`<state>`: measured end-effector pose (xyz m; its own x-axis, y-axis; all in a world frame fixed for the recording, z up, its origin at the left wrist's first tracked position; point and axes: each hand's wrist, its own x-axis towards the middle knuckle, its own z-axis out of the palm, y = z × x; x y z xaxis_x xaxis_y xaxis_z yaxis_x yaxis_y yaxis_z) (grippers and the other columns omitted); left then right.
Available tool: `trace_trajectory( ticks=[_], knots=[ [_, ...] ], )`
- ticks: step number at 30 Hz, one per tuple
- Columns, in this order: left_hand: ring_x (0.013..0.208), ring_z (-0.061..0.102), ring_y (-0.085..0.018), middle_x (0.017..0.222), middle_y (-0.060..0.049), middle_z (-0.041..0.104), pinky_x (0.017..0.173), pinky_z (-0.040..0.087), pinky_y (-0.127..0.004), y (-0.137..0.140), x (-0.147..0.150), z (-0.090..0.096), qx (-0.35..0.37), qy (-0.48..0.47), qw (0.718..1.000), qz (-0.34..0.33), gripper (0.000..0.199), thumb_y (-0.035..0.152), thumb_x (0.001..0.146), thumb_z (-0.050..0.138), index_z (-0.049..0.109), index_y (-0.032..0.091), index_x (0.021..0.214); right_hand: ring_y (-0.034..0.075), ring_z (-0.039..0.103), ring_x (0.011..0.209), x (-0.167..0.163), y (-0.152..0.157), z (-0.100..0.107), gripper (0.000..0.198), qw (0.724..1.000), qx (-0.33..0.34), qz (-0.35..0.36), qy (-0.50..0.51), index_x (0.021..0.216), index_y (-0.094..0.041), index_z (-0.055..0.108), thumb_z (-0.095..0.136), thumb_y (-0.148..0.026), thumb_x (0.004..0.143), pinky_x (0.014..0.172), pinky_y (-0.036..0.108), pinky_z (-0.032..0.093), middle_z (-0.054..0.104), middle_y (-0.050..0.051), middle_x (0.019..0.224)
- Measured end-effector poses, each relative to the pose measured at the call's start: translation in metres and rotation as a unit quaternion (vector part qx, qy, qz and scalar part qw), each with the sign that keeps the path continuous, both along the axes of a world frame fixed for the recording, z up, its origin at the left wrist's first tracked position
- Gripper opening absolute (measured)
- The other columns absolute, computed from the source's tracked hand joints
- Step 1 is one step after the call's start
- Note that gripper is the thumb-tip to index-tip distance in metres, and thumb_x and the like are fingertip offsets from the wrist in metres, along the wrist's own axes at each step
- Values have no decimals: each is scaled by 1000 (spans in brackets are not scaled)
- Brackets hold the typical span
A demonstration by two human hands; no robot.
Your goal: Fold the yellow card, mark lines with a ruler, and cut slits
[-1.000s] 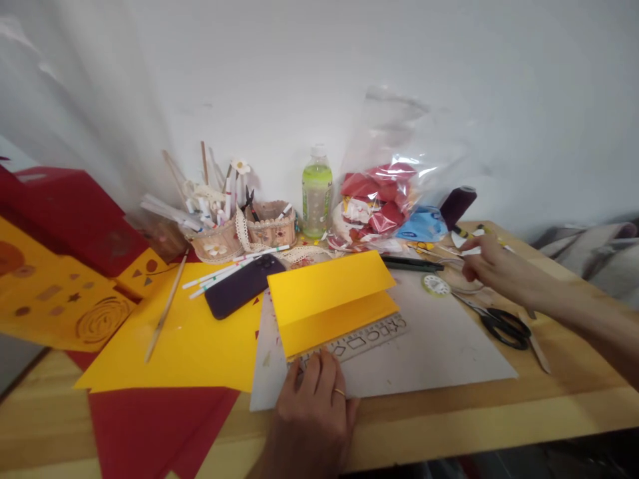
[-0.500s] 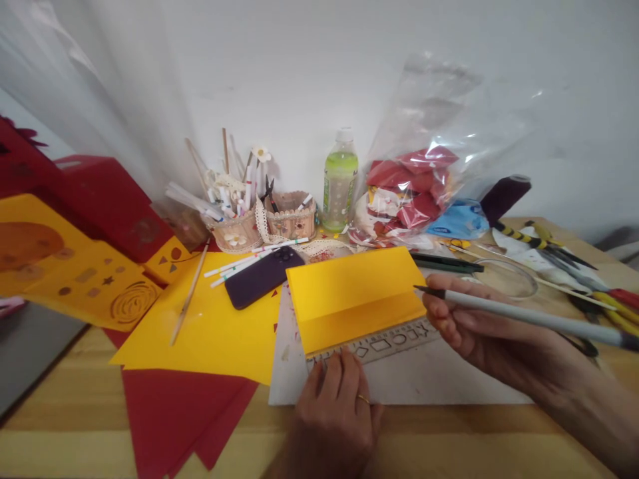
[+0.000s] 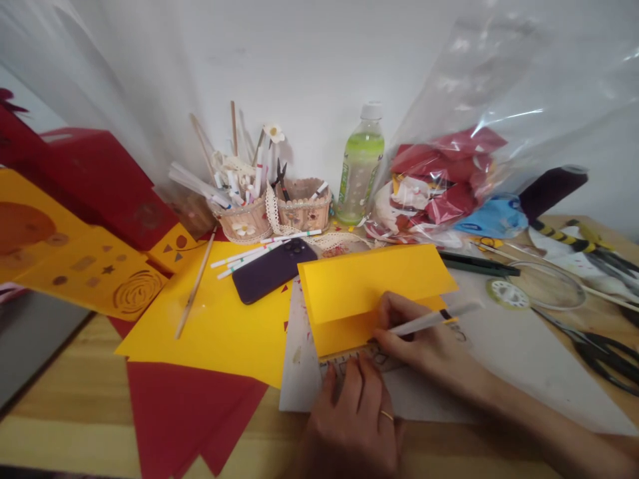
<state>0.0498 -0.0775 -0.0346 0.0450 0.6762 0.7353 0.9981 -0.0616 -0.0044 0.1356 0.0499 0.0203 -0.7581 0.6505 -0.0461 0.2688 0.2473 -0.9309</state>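
A folded sheet of yellow paper [image 3: 369, 279] lies on a white sheet [image 3: 499, 352], its upper flap raised a little. Along its near edge runs a clear stencil ruler [image 3: 344, 364] with cut-out shapes. My left hand [image 3: 354, 406], a ring on one finger, presses its bent fingertips down on the ruler. Closed around a slim pale pen [image 3: 419, 324], my right hand [image 3: 419, 339] is at the paper's near edge beside the left fingers. The pen's tip is mostly hidden by the fingers, close to the ruler.
A dark phone [image 3: 272, 271], white markers [image 3: 244, 261] and a wooden stick [image 3: 197, 283] lie left on yellow paper. Behind stand pen baskets [image 3: 302, 209], a bottle [image 3: 362, 166] and a plastic bag [image 3: 444, 179]. Scissors [image 3: 599, 349] and a tape roll [image 3: 508, 293] lie right.
My right hand has moved left and down from beside the paper, bringing the pen to the ruler edge. My left hand stays on the ruler. The view has shifted slightly.
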Motion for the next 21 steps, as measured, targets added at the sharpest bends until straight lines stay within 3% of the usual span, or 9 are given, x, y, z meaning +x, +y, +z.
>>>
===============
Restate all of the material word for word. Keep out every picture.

WRITTEN ANSWER:
`<state>`: measured end-effector pose (xyz m; its own x-axis, y-axis; all in a world frame fixed for the recording, z up, its origin at the left wrist's first tracked position; point and axes: each hand's wrist, its own x-axis towards the middle knuckle, its own z-axis out of the palm, y = z × x; x y z xaxis_x xaxis_y xaxis_z yaxis_x yaxis_y yaxis_z) (grippers and the other columns omitted); left then right.
Available tool: `trace_trajectory( ticks=[_], knots=[ [_, ...] ], )`
- ticks: step number at 30 Hz, one per tuple
- Columns, in this order: left_hand: ring_x (0.013..0.208), ring_z (-0.061..0.102), ring_y (-0.085..0.018), middle_x (0.017..0.222), middle_y (-0.060..0.049), middle_z (-0.041..0.104), pinky_x (0.017..0.173), pinky_z (-0.040..0.087), pinky_y (-0.127..0.004), y (-0.137..0.140), x (-0.147..0.150), z (-0.090..0.096), qx (-0.35..0.37), qy (-0.48..0.47), qw (0.718..1.000), qz (-0.34..0.33), gripper (0.000..0.199), thumb_y (-0.035..0.152), thumb_x (0.001..0.146), thumb_z (-0.050..0.138), index_z (-0.049..0.109), index_y (-0.032..0.091), index_x (0.021..0.214); right_hand: ring_y (-0.034..0.075), ring_z (-0.039..0.103), ring_x (0.011..0.209), x (-0.167..0.163), y (-0.152..0.157), z (-0.100..0.107), gripper (0.000..0.198), qw (0.724..1.000), qx (-0.33..0.34), qz (-0.35..0.36), qy (-0.50..0.51), index_x (0.021..0.216), index_y (-0.094..0.041), index_z (-0.055..0.108), thumb_z (-0.095..0.136), thumb_y (-0.148..0.026), thumb_x (0.004..0.143), pinky_x (0.014..0.172), pinky_y (-0.036..0.108), pinky_z (-0.032..0.093), middle_z (-0.054..0.104), middle_y (-0.050..0.051), middle_x (0.019..0.224)
- Measured end-effector poses, each relative to the pose measured at the call's start: translation in metres and rotation as a unit quaternion (vector part qx, qy, qz and scalar part qw), each with the sign that keeps the path continuous, both along the axes of a world frame fixed for the recording, z up, its origin at the left wrist's first tracked position
- Gripper opening absolute (measured)
- The other columns absolute, computed from the source's tracked hand joints
- Step 1 is one step after the call's start
- Note that gripper is the thumb-tip to index-tip distance in metres, and thumb_x and the like are fingertip offsets from the wrist in metres, along the wrist's own axes at each step
- Values have no decimals: each is scaled by 1000 (spans in brackets are not scaled)
- Brackets hold the typical span
A demonstration by two human hands; no robot.
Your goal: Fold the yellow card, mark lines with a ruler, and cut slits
[-1.000s] 
[-0.500s] 
[+0.000s] 
<state>0.0498 -0.0775 -0.0346 0.0450 0.6762 0.7353 0.9981 -0.0616 -0.0044 0.1356 0.0499 0.0203 -0.7581 0.6505 -0.0461 0.2688 0.2473 -0.9309</state>
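A folded sheet of yellow paper [image 3: 369, 279] lies on a white sheet [image 3: 499, 352], its upper flap raised a little. Along its near edge runs a clear stencil ruler [image 3: 344, 364] with cut-out shapes. My left hand [image 3: 354, 406], a ring on one finger, presses its bent fingertips down on the ruler. Closed around a slim pale pen [image 3: 419, 324], my right hand [image 3: 419, 339] is at the paper's near edge beside the left fingers. The pen's tip is mostly hidden by the fingers, close to the ruler.
A dark phone [image 3: 272, 271], white markers [image 3: 244, 261] and a wooden stick [image 3: 197, 283] lie left on yellow paper. Behind stand pen baskets [image 3: 302, 209], a bottle [image 3: 362, 166] and a plastic bag [image 3: 444, 179]. Scissors [image 3: 599, 349] and a tape roll [image 3: 508, 293] lie right.
My right hand has moved left and down from beside the paper, bringing the pen to the ruler edge. My left hand stays on the ruler. The view has shifted slightly.
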Motion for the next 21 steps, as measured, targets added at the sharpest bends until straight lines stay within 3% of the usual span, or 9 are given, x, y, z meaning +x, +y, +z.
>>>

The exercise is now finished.